__EXERCISE DETAILS__. Return each entry word for word, without its pictures.

====== EXCERPTED DATA

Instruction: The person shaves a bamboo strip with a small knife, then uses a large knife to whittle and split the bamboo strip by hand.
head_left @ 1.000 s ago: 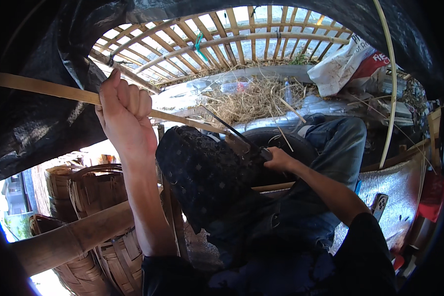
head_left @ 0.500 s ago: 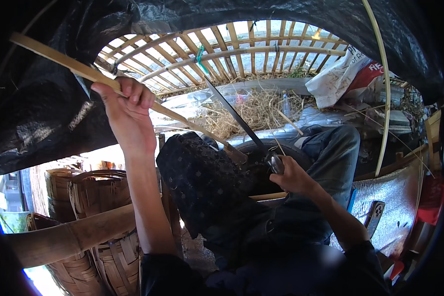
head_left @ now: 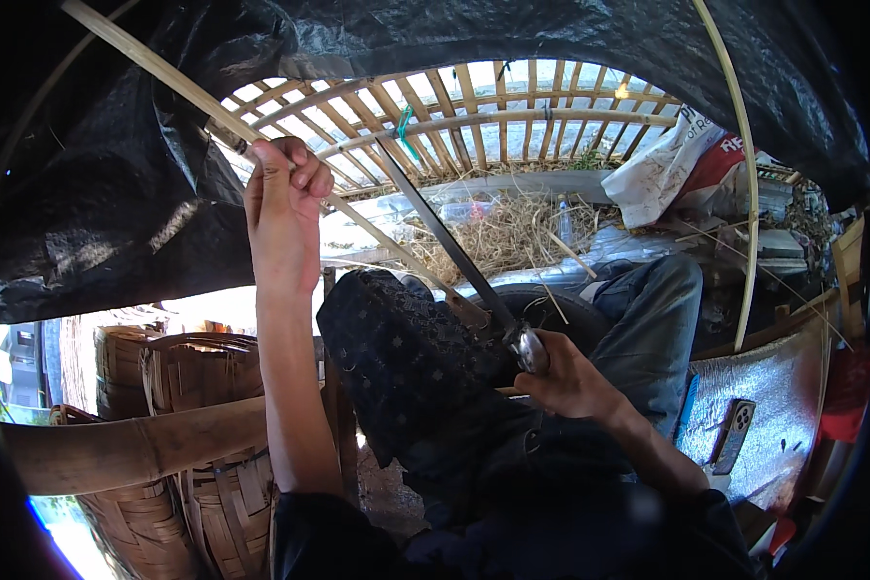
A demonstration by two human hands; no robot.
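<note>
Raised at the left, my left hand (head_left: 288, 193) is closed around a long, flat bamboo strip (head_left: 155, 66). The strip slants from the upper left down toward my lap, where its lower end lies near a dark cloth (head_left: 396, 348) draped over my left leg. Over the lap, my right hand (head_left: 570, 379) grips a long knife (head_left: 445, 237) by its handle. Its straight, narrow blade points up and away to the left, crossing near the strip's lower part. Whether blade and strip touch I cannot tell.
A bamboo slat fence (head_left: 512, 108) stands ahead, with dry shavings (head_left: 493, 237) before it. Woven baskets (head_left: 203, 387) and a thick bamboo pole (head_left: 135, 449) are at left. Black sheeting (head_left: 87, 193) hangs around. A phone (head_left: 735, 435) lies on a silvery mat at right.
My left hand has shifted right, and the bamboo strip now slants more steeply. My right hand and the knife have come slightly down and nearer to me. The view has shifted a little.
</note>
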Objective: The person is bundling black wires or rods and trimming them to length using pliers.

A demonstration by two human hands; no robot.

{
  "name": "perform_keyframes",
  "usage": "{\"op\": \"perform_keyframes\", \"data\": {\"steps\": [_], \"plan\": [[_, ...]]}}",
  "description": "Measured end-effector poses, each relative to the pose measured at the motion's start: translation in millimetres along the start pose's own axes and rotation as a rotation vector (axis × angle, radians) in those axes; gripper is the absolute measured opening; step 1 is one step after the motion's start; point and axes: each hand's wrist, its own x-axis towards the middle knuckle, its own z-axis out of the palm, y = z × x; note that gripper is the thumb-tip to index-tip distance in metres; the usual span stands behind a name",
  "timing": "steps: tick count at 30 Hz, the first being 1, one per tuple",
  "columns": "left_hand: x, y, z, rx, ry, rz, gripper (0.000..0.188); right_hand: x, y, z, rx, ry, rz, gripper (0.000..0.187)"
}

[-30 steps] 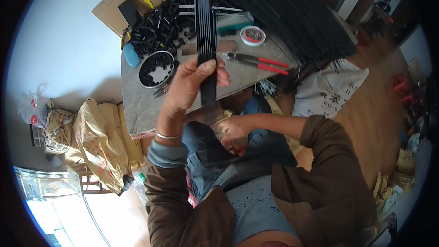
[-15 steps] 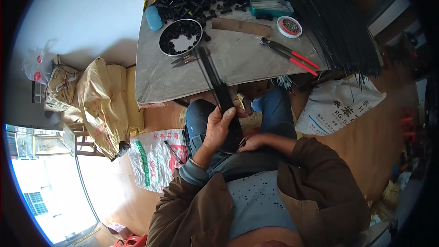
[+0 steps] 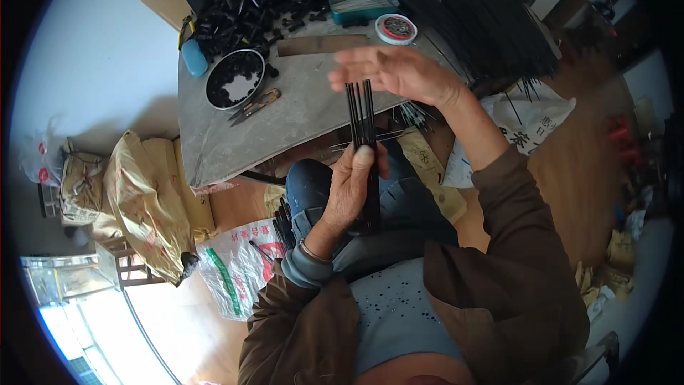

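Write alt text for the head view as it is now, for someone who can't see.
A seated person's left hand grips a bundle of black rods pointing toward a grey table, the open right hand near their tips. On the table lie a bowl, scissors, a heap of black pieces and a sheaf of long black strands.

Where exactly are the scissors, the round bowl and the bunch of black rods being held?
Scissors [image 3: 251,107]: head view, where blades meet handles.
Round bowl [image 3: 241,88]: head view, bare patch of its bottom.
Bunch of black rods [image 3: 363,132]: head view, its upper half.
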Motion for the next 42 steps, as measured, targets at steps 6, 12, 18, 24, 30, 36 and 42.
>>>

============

__SOLUTION TO THIS EXERCISE__.
Instruction: The person shaves a bamboo strip with a small knife, then uses a large knife to whittle and split the bamboo strip by hand.
head_left @ 1.000 s ago: 
head_left @ 0.500 s ago: 
head_left @ now: 
A demonstration by two human hands; no robot.
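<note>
Raised at the left, my left hand (head_left: 288, 193) is closed around a long, flat bamboo strip (head_left: 155, 66). The strip slants from the upper left down toward my lap, where its lower end lies near a dark cloth (head_left: 396, 348) draped over my left leg. Over the lap, my right hand (head_left: 570, 379) grips a long knife (head_left: 445, 237) by its handle. Its straight, narrow blade points up and away to the left, crossing near the strip's lower part. Whether blade and strip touch I cannot tell.
A bamboo slat fence (head_left: 512, 108) stands ahead, with dry shavings (head_left: 493, 237) before it. Woven baskets (head_left: 203, 387) and a thick bamboo pole (head_left: 135, 449) are at left. Black sheeting (head_left: 87, 193) hangs around. A phone (head_left: 735, 435) lies on a silvery mat at right.
My left hand has shifted right, and the bamboo strip now slants more steeply. My right hand and the knife have come slightly down and nearer to me. The view has shifted a little.
</note>
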Objective: The person is bundling black wires or rods and trimming them to length using pliers.

A demonstration by two human hands; no robot.

{
  "name": "perform_keyframes",
  "usage": "{\"op\": \"perform_keyframes\", \"data\": {\"steps\": [_], \"plan\": [[_, ...]]}}",
  "description": "Measured end-effector poses, each relative to the pose measured at the motion's start: translation in millimetres along the start pose's own axes and rotation as a rotation vector (axis × angle, radians) in those axes; gripper is the absolute measured opening; step 1 is one step after the motion's start; point and axes: each hand's wrist, its own x-axis towards the middle knuckle, its own z-axis out of the palm, y = z × x; note that gripper is the thumb-tip to index-tip distance in metres; the usual span stands behind a name",
  "timing": "steps: tick count at 30 Hz, the first being 1, one per tuple",
  "columns": "left_hand: x, y, z, rx, ry, rz, gripper (0.000..0.188); right_hand: x, y, z, rx, ry, rz, gripper (0.000..0.187)"
}

[-30 steps] 
[-15 steps] 
[+0 steps] 

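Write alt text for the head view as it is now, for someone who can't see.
A seated person's left hand grips a bundle of black rods pointing toward a grey table, the open right hand near their tips. On the table lie a bowl, scissors, a heap of black pieces and a sheaf of long black strands.

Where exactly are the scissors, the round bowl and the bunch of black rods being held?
Scissors [image 3: 251,107]: head view, where blades meet handles.
Round bowl [image 3: 241,88]: head view, bare patch of its bottom.
Bunch of black rods [image 3: 363,132]: head view, its upper half.
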Motion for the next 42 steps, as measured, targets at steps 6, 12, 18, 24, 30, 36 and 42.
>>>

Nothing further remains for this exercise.